Listed Building – Grade II*
- Official name: Bretons
- Designated: 7 January 1955; 71 years ago
- Reference no.: 1079875

= Bretons Manor =

Building in London Borough of Havering, London, England

Bretons is a Grade II* listed building and grounds in Hornchurch, in the London Borough of Havering. There has been a house on the site since the 12th century and it has been in local authority ownership since 1869. It was used as a sewage farm from 1869 to 1969. The house is now known as Bretons Manor and is occupied by the Bretons Community Association. The 172 acres grounds are used as the Bretons Outdoor Recreation Centre.

==History==
The manor, located adjacent to the River Beam in the parish of Hornchurch, is believed to have been named after the Breton family, who lived there from the 12th century.

The surviving building is a historic manor house that was rebuilt around 1740 with some features retained from an earlier building.

In 1869 Bretons was bought by the Romford Local Board and was used as a sewage farm until 1969. The first tenant of the farm was William Hope. It passed to Havering London Borough Council who redeveloped it as a recreation centre, now known as the Bretons Outdoor Recreation Centre.
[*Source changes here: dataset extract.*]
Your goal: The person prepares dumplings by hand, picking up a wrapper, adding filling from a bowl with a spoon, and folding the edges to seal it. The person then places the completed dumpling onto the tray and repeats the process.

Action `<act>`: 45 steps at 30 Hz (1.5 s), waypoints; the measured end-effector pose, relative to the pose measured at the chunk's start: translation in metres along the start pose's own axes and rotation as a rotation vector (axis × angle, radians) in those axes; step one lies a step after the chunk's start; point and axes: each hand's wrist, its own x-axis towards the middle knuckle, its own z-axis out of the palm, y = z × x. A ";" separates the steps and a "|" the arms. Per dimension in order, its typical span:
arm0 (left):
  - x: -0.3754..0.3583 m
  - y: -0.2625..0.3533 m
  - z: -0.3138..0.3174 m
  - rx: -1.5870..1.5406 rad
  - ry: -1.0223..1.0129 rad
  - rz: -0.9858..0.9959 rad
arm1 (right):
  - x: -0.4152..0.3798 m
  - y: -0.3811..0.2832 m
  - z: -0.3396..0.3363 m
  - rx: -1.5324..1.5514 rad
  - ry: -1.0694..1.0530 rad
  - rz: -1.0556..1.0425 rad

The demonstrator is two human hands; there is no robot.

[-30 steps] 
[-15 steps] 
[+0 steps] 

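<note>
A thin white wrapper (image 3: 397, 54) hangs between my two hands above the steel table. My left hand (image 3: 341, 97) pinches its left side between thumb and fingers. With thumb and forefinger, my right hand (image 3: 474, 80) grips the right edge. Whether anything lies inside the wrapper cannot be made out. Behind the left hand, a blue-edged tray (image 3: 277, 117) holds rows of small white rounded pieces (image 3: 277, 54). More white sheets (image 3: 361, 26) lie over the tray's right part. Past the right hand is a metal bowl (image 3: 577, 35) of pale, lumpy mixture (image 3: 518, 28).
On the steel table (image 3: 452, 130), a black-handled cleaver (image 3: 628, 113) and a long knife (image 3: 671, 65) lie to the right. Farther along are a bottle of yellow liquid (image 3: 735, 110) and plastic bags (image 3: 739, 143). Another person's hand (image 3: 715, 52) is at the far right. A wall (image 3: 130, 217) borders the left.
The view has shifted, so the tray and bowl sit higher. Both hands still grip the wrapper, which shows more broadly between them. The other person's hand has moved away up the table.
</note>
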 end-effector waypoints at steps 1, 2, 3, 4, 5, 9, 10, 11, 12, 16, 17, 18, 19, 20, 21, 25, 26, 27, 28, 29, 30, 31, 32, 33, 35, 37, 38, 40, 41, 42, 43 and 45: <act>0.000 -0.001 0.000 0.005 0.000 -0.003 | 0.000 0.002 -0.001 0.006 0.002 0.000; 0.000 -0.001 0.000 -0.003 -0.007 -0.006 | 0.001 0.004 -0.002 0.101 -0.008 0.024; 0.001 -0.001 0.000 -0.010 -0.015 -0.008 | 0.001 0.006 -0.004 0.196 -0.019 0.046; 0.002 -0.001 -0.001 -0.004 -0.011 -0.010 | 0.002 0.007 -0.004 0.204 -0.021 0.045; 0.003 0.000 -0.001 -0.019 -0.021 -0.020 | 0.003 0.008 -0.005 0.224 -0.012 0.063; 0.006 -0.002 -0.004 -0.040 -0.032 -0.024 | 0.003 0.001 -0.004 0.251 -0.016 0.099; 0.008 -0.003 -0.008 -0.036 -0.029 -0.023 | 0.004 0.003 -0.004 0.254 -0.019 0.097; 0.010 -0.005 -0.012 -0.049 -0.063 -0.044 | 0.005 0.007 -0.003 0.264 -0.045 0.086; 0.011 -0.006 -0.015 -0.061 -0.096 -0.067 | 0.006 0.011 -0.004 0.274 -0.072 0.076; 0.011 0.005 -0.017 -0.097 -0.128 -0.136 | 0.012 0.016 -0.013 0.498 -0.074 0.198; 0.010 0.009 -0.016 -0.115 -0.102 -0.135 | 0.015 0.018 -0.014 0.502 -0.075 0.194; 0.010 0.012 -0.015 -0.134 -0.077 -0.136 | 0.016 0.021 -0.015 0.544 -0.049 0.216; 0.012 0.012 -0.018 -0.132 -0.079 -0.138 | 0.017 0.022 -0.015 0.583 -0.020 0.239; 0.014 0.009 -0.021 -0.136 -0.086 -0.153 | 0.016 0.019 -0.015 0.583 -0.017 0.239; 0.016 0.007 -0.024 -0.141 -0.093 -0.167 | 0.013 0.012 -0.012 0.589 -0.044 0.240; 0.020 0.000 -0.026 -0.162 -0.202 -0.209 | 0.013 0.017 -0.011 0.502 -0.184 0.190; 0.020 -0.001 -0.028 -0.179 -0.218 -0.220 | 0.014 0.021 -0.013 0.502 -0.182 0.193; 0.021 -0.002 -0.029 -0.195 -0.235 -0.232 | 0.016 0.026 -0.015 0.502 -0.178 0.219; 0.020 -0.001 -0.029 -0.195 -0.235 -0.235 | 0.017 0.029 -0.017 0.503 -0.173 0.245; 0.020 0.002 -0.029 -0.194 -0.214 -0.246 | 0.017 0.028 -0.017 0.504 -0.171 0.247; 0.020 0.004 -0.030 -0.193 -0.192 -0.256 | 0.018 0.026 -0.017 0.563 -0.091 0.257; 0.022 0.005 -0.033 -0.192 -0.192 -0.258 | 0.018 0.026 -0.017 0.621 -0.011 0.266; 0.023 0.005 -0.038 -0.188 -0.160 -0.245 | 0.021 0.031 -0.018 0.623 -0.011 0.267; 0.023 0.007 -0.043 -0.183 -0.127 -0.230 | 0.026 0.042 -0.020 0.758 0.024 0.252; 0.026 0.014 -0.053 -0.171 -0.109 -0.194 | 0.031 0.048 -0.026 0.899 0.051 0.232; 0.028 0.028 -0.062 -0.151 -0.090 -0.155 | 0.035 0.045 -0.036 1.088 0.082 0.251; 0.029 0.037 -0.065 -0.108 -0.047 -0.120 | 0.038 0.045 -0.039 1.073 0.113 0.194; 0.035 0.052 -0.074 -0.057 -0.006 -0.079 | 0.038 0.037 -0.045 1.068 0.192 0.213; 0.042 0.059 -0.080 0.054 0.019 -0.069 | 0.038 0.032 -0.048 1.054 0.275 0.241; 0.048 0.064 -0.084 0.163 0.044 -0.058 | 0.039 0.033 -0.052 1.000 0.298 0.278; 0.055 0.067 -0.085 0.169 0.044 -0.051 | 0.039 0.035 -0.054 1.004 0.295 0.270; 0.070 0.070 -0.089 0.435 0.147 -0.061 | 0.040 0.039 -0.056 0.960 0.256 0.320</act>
Bretons house was listed on 7 January 1955. Other features of Bretons are separately listed.

In 2014 Bretons was connected to Beam Valley Country Park when a new pedestrian and cycling bridge was installed over the River Beam by Sustrans.

==Current use==
The house is now occupied and maintained by the Bretons Community Association (charity number 1067432). The 172 acres grounds are laid out as the Bretons Outdoor Recreation Centre.